Why the Oscars Still Matter

Why the Oscars Still Matter February 19, 2015

Source: Wikipedia
Source: Wikipedia

I know, I know. Of all the major American entertainment award shows–the Grammys, the Tonys, the Emmys (sounds like a rosy-cheeked American family, eh?)–the Oscars are by far the easiest to ridicule. The broadcasts are much too long, the interviews much too self-adulating, and the winners too predictable. There’s only so much Meryl Streep one can experience in a calendar year after all.

Nevertheless, despite the jokes and the eye-rolls and the eagerness many of us have to let social media know we can’t possibly be interested in the Oscars, we still care. One reason I know we still do is because when the American public truly respects and admires a particular movie–like, say, American Sniper–we say something like, “This should win an award,” or, “If this doesn’t win something, I’m through with Hollywood!” No matter how obnoxious we may say the critics or celebrities are, we still care about what they say and what they win (or don’t win).

I submit that this chagrin is unnecessary. Everything I said about the Oscars in the first paragraph, especially about its broadcast, is true. But the reason we still care about the Oscars is simple: they matter. Leave aside for one moment the self-congratulatory materialist exhibitionism of red carpet galas. What really makes the Oscars matter is the need every person has to join excellence and praise. When something truly admirable comes across our path, we are not satisfied merely to enjoy it. We need to praise it, to publicly extol its qualities to others in a way that invites them to join us and share our excitement over finding something valuable.

C.S. Lewis observed this human tendency several years ago in a 1958 book called Reflections on the Psalms. Lewis writes that “[W]e delight to praise what we enjoy because the praise not merely expresses but completes the enjoyment; it is its appointed consummation.” Lewis was applying this to God and His command to be worshipped by people. Far from being a co-dependent ego maniac, God, in commanding to be praised, was ordaining the fulfillment of His worshipper’s joy. It’s true that sometimes we praise things simply because others are doing so or because we feel compelled out of some other interest to do so. But in moments of genuineness and honesty, when faced with something really praiseworthy, our instinct to heap recognition and adulation on it is part of the pleasure we take in it.

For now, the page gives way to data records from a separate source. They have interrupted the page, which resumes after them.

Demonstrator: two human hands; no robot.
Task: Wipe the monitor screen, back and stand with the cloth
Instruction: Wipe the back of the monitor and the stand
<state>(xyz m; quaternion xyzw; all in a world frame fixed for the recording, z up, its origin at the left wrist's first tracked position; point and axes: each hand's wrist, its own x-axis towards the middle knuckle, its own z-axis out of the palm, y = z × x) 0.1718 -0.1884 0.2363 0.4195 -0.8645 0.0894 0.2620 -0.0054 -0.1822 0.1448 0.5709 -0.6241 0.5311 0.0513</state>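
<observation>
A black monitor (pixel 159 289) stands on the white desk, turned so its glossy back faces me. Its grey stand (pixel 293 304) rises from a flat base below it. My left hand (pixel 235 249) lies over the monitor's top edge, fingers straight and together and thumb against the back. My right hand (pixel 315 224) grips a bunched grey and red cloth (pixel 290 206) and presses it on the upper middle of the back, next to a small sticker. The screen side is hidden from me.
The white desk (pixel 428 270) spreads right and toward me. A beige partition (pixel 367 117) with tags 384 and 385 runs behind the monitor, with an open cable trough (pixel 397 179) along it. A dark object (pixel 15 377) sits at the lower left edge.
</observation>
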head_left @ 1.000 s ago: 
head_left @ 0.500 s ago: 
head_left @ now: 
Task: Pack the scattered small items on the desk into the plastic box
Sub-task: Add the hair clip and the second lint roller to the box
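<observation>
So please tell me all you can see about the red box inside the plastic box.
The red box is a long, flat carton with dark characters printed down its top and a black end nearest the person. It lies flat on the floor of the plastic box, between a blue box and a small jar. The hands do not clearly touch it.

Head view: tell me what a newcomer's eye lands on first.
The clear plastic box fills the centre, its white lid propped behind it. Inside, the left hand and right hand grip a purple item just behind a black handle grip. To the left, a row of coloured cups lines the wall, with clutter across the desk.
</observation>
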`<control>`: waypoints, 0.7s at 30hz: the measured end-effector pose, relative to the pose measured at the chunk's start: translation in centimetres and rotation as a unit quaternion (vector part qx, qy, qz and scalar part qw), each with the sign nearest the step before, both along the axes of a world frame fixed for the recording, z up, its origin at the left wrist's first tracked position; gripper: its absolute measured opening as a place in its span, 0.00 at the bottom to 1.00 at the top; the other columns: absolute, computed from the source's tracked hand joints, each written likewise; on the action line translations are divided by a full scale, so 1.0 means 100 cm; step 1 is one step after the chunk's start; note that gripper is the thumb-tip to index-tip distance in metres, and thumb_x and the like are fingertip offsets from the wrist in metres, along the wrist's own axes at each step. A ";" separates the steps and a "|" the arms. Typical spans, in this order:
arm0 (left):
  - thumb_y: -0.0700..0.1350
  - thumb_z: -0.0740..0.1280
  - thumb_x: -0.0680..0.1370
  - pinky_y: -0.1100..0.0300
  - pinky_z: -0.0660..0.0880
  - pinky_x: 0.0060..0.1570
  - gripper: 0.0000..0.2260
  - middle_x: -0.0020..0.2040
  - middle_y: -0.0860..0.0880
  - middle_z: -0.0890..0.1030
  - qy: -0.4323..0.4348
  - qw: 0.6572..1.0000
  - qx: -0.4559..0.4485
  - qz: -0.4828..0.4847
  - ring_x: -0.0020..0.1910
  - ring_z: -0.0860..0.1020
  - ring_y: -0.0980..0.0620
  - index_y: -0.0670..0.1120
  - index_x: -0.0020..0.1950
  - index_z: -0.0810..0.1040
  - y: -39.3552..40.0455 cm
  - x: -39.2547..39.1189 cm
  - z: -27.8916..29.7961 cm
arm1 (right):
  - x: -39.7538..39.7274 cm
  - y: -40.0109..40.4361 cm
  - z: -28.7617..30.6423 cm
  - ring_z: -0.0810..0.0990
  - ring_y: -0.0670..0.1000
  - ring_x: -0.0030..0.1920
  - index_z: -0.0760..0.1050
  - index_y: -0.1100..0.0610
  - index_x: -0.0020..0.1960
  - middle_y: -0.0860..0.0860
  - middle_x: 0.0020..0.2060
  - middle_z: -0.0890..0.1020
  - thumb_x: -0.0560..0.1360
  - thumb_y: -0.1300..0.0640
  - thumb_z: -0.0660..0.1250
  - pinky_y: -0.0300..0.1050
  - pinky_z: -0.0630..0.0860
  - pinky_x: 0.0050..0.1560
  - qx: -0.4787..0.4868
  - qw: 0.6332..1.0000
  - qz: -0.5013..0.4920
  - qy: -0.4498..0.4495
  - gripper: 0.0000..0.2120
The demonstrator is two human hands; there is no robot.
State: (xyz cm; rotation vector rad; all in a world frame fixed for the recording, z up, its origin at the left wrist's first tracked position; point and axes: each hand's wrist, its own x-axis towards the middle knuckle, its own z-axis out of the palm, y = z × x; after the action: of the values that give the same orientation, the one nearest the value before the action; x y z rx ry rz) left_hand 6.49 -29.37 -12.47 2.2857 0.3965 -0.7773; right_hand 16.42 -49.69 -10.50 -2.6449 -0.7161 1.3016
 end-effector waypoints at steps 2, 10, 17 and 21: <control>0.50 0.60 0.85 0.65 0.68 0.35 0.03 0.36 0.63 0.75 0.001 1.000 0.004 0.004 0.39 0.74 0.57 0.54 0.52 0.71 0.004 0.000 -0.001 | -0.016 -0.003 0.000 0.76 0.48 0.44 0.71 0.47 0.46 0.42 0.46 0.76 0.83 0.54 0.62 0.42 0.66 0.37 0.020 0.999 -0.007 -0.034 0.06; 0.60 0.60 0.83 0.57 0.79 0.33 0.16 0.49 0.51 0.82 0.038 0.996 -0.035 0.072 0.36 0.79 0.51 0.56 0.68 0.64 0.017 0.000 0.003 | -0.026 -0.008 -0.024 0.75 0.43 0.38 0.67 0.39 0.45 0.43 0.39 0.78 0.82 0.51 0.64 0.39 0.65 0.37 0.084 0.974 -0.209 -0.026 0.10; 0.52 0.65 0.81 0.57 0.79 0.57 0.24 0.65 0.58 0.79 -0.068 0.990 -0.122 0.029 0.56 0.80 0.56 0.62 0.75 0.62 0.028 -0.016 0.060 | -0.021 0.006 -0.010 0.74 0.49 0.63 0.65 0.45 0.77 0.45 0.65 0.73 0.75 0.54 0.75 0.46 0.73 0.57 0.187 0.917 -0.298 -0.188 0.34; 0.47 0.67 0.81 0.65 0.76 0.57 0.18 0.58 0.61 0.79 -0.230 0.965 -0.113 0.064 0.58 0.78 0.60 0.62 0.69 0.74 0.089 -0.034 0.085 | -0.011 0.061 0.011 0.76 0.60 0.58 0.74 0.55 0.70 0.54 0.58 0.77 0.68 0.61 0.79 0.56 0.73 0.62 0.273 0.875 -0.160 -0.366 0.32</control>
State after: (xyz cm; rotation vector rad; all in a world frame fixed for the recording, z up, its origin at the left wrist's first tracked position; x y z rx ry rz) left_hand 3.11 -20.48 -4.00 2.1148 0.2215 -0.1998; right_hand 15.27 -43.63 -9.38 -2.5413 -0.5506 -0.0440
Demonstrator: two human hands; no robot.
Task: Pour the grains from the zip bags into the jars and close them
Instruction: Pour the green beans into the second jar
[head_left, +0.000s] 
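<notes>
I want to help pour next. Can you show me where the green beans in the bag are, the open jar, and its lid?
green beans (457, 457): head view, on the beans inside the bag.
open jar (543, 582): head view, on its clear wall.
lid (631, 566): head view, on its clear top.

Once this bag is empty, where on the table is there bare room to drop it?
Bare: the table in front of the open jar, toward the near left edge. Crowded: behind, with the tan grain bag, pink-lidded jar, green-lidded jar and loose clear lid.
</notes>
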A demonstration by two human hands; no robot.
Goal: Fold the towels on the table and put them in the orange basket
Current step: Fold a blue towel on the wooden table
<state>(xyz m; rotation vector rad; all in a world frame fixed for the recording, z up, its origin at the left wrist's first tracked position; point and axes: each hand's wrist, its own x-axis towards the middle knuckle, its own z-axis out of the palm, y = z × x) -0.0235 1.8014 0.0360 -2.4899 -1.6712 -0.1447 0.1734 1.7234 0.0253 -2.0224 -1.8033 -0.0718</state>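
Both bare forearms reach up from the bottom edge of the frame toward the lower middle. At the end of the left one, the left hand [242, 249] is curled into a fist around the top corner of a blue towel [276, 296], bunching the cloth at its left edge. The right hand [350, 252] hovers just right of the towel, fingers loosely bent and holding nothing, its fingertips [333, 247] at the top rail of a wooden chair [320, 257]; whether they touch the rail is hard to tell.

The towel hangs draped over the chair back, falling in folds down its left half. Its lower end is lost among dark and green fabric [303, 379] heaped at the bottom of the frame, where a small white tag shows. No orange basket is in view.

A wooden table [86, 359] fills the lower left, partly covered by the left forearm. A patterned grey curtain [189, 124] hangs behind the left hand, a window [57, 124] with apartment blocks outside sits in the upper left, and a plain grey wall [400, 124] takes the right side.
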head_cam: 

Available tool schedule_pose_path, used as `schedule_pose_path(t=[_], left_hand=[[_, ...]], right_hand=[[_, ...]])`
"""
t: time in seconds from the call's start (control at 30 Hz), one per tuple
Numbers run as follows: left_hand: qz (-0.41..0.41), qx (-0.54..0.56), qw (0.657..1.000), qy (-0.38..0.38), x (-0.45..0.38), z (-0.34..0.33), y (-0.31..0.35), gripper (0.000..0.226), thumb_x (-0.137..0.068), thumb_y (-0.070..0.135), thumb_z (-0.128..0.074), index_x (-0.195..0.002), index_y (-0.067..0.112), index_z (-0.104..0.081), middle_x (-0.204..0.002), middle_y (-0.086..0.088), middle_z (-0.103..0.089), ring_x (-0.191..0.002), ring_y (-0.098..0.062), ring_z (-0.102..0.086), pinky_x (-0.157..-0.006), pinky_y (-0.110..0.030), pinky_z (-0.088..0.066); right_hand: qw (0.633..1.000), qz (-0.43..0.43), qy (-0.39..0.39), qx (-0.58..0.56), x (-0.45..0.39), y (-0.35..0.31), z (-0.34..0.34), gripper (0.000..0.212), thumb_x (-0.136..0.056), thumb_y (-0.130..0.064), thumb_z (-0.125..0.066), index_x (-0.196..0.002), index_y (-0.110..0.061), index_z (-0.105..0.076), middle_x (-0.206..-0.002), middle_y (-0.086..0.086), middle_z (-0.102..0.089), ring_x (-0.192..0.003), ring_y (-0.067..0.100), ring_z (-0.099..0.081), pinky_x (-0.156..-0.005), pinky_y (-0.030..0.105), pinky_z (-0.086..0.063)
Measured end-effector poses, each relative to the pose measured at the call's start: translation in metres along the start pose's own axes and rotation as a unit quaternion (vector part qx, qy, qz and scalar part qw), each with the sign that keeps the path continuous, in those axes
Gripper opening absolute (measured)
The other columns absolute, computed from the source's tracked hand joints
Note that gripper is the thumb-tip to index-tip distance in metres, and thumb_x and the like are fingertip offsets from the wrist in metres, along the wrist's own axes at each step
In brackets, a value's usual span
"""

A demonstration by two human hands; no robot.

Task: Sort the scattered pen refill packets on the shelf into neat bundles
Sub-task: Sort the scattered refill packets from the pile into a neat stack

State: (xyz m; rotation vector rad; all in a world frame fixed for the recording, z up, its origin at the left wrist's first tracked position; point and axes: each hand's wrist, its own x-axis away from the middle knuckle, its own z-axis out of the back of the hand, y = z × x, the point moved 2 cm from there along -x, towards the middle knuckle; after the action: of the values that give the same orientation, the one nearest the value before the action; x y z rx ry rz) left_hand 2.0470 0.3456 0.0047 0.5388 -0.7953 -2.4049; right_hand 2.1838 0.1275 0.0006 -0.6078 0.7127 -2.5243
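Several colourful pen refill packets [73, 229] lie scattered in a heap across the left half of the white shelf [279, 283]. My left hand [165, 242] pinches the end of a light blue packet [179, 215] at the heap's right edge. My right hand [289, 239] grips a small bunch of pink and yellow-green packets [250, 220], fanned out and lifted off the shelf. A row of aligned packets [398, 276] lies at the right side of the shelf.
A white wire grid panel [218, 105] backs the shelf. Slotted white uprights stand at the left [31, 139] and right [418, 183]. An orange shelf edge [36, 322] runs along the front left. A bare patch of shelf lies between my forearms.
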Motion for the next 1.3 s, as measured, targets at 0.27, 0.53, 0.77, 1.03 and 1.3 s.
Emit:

Of course, this isn’t just true of the Oscars. Our human need to praise the praiseworthy manifests itself in all sorts of ways, from the Grammys to graduations. But the Oscars have a unique place in our cultural consciousness for a few reasons.

First, the Oscars honor film, and movies are–regardless of the oscillations of the movie industry–American culture’s preferred mode of that most ancient ritual: storytelling. Storytelling is, as Mike Cosper has pointed out in his new book, at the very heart of what it means to be a human being created in the image of God. If storytelling so close to the center of humanity, then it’s logical to think that events and institutions that honor exceptional stories and exceptional ways of telling them should be important to us as a culture. Movies matter to us, and even in our most populist, anti-film critic moods, we want the ones we honor to be honored by others too.

Secondly, the Oscars are historic. The first Academy Awards were held in 1929 and all of its winners were silent films, some of which do not even exist anymore. For almost 90 years the Academy has been not just one of many but the authoritative body on American motion pictures (the Hollywood Foreign Press Association, which awards the Golden Globe, is made up primarily of international journalists and critics). Though the shibboleth for the millennial generation is often the word new, there is much to value about an institution that endures for the better part of a century. The Academy’s steady presence lends a gravity to its awards and a recognition that to be named a winner or even nominee is to truly enter American cinematic history.

And lastly, let’s be honest: The Oscars are a lot of fun. I vividly remember the night in 2004 that The Return of the King swept all 11 of its nominations, tying Ben-Hur and Titanic for the most Oscars ever. Even if you weren’t cheering for the film, the sight of a grizzly Peter Jackson and his motley band of Tolkien nerds receiving trophy after trophy was a memorable moment. There have been many, many others, like Shakespeare In Love’s shock win over Saving Private Ryan in 1998 or the night when Denzel Washington and Halle Berry became the first ever African-American actor and actress to win their respective leading role categories in the same year. Yes, the Oscars can be unbearably pretentious, but they can also be filled with humor, surprises, and not a small amount of satisfaction.

So let’s fill out our prediction sheet, tweet our reprimands towards the rich and famous, and enjoy the Oscars this year. We could all benefit from an hour or two celebrating stories and movies that matter to us and cheering them on to get the prize we know they deserve.